School of Public Health Professor Osagie K. Obasogie described how as a young man his father saw a doctor after breaking his ankle in a lawnmowing mishap. “A white doctor looked at it and almost immediately said they needed to amputate his foot,” Obasogie said. His father refused, had a cast put on, and has since had no problems with it.

“Anti-Blackness as a specific ideology is central to how medicine and public health are organized,” he added. “Health disparity conversations haven’t taken on anti-Blackness and how it’s embedded in every political, social, and economic institution.”

Tina Sacks, a School of Social Welfare assistant professor, said the double national crises of COVID-19 and racial unrest provides a chance to address anti-Blackness and the erasure of indigenous peoples, including through reparations.
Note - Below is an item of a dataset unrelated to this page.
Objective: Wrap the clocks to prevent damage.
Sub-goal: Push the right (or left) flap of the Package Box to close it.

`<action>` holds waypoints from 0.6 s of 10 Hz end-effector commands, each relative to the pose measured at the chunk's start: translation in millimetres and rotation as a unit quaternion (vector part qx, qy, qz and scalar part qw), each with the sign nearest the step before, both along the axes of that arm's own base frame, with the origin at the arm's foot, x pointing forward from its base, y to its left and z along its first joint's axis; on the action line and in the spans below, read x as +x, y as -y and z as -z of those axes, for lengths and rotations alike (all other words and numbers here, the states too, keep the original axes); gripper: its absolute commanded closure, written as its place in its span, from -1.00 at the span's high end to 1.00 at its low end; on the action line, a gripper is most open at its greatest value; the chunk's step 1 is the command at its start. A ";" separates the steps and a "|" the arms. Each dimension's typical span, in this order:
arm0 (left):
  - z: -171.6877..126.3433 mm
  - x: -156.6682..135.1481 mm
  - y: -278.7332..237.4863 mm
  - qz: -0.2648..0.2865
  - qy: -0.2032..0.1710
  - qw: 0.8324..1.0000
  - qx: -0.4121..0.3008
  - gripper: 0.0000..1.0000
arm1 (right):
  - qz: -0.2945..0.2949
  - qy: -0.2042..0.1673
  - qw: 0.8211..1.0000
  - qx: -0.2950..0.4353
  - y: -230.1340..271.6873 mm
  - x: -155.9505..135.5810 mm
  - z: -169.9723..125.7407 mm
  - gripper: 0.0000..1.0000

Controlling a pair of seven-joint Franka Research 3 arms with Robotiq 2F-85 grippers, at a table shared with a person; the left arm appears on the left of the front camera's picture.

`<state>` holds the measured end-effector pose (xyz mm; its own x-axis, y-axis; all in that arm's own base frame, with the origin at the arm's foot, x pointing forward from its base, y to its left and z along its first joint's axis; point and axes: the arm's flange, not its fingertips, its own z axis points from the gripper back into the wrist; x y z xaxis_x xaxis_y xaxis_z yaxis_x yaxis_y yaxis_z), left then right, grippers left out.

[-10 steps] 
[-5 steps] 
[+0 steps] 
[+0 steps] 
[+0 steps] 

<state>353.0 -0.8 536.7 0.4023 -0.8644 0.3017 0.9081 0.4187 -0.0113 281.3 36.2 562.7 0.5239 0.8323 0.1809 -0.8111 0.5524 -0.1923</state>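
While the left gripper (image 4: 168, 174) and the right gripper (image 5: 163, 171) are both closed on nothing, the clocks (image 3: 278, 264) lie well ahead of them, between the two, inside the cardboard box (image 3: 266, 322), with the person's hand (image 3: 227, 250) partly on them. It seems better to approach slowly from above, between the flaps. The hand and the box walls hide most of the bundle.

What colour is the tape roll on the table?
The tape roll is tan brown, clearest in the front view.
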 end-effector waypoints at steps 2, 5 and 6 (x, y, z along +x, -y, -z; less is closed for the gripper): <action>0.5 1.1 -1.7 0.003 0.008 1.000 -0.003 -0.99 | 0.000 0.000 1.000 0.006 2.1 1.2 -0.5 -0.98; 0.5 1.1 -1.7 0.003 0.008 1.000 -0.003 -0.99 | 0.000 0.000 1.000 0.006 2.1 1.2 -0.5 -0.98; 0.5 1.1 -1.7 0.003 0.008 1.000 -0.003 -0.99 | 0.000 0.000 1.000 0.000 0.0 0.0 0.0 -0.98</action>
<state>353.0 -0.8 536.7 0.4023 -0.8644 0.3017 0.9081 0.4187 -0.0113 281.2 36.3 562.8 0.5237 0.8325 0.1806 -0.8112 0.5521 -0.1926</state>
She also urged examining how other countries with better health outcomes, from infant mortality to life expectancy, spend more on social, housing, and child care services.

“At the core of this is an anti-Blackness that goes so deep and hasn’t been addressed in our country,” Sacks said. “We need targeted programs to deal with the legacy of structural racism that people of color have experienced intergenerationally for far too long in the U.S.”